Haddon Sundblom and the 'First Stroke'

Along with his night school art lessons and his early days as a commercial art studio apprentice, the young Haddon Sundblom had some other extremely important influences that informed his painting technique.


Among others, Howard Pyle, John Singer Sargent, Robert Henri, Anders Zorn and Joaquin Sorolla were all practitioners of a kind of painting adapted from the Impressionists called "alla prima" or "first stroke," The technique involved "laying down the fewest strokes in the quickest time to sufficiently describe moving targets," as Roger T. Reed explains in a fascinating, informative article on Sundblom at the Illustration House website.


Sundblom acknowedged Zorn as his principle influence but in his June '56 article in American Artist, author Frederic Whitaker writes, "There never could have been such a Sundblom had there never been a Howard Pyle, for the Pyle concept is easily seen in the Chicago artist's work."


Whitaker further credits Sorolla for "[unlocking] for Sunny the secret of the sun-lit glow that pervades all his work."


Other painter/illustrators who Sundblom acknowledged as being an influence on his style include J.C. Leyendecker, Pruett Carter and Walter Biggs.


* I encourage you to read the Sundblom "all prima" article by Roger T. Reed at The Illustration House website - its really explains the topic succinctly and includes a terrific gallery of early Sundblom paintings.

* Many thanks to Tom Watson, who generously provided all of today's scans!


  1. Charlie Allen2:12 PM

    Thanks to Tom and Leif for the great blogs on Haddon Sundblom. What an amazing, amazing artist!

  2. Anonymous3:13 PM

    Thank you for introducing me to the wonderful pre-coke work of Haddon Sundblom.

  3. It funny to see this great post-- I just mentioned the obvious influence of Sargent on Sundblom's work. At the Sargent show I just visited at the Adelson gallery in NYC it was really apparent that the "alla prima' approach in Sargents work was there in Sundblom's.

    The influence was there on Loomis as well, especially when you look at those "mugs' or quick charcoal portraits Sargent did.

  4. There is a nice site dedicated to SAIC and American Art Academy life drawing instructor Antonin Sterba**, whose notable students include; Haddon Sundblom, Gil Elvgren, Howard Terpning, & Tom Ryan.

    Perhaps Mr. Gagliardo could provide more names of interest?

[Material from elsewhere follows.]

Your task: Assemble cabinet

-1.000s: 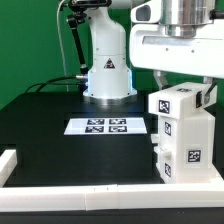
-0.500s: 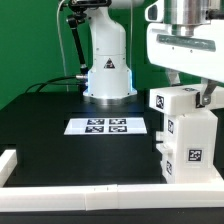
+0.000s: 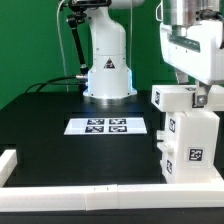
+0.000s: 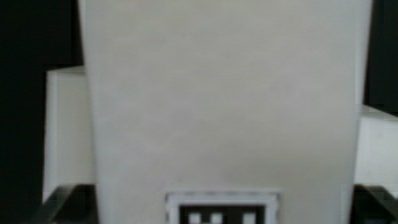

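The white cabinet shell [image 3: 186, 150] stands upright at the exterior view's right and carries marker tags on its front. A white tagged block [image 3: 176, 98] sits on top of it. My gripper [image 3: 203, 98] comes down from above and is shut on this block; one finger shows at the block's right edge. In the wrist view the block [image 4: 221, 100] fills the picture between the two dark fingertips [image 4: 64, 204], with a tag at its near end. A wider white part [image 4: 64, 120] lies behind it.
The marker board [image 3: 107, 126] lies flat mid-table. The robot base [image 3: 107, 70] stands behind it. A long low white rail [image 3: 70, 187] runs along the front edge, with a short end piece [image 3: 8, 160] at the exterior view's left.
My hand has moved toward the exterior view's right over the cabinet. The block on top has stayed almost in place, shifting only slightly.
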Robot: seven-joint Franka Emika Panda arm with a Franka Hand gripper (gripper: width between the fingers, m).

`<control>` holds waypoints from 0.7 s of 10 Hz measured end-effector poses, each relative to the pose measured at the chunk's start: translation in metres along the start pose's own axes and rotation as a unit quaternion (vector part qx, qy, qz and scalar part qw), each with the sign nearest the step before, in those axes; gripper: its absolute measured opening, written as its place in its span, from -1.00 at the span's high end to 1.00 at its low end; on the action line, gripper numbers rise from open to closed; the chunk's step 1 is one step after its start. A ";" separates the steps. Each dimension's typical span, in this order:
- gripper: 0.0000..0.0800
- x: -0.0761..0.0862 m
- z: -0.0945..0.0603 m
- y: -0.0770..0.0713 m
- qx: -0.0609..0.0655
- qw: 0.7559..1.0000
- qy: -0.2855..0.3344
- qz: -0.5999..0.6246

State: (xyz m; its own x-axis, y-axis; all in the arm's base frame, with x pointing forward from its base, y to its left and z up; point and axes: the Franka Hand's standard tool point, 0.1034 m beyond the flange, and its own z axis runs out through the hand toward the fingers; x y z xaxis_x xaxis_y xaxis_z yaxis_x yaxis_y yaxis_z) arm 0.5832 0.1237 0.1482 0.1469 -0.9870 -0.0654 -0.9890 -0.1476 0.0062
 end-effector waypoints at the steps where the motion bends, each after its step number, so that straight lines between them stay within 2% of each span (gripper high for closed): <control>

    ** studied in Paris under Laurens and Constant

  5. Loomis-Sundblom-Elvgren...

    the Chigaco 'mayonnaise' school is THE oil painting style as far as i'm concerned.

    if you look near the front of Taschen's book on Gil Elvgren you'll see a couple of nude studies devoid of the cutesy poses and peachy faces he's known for that are the equal of Sargent (who they appear indebted to).

    alla prima, when done well beats the more laborious dutch/flemish style for me, because it looks that much more spontaneous and fresh.

  6. Just happened upon this page when looking for info on Sundblom's technique. I can't get the link posted (Sundblom "all prima" article by Roger T. Reed at The Illustration House website) is gone/ I can't find it Does anyone have a link that works or know of any info on his technique?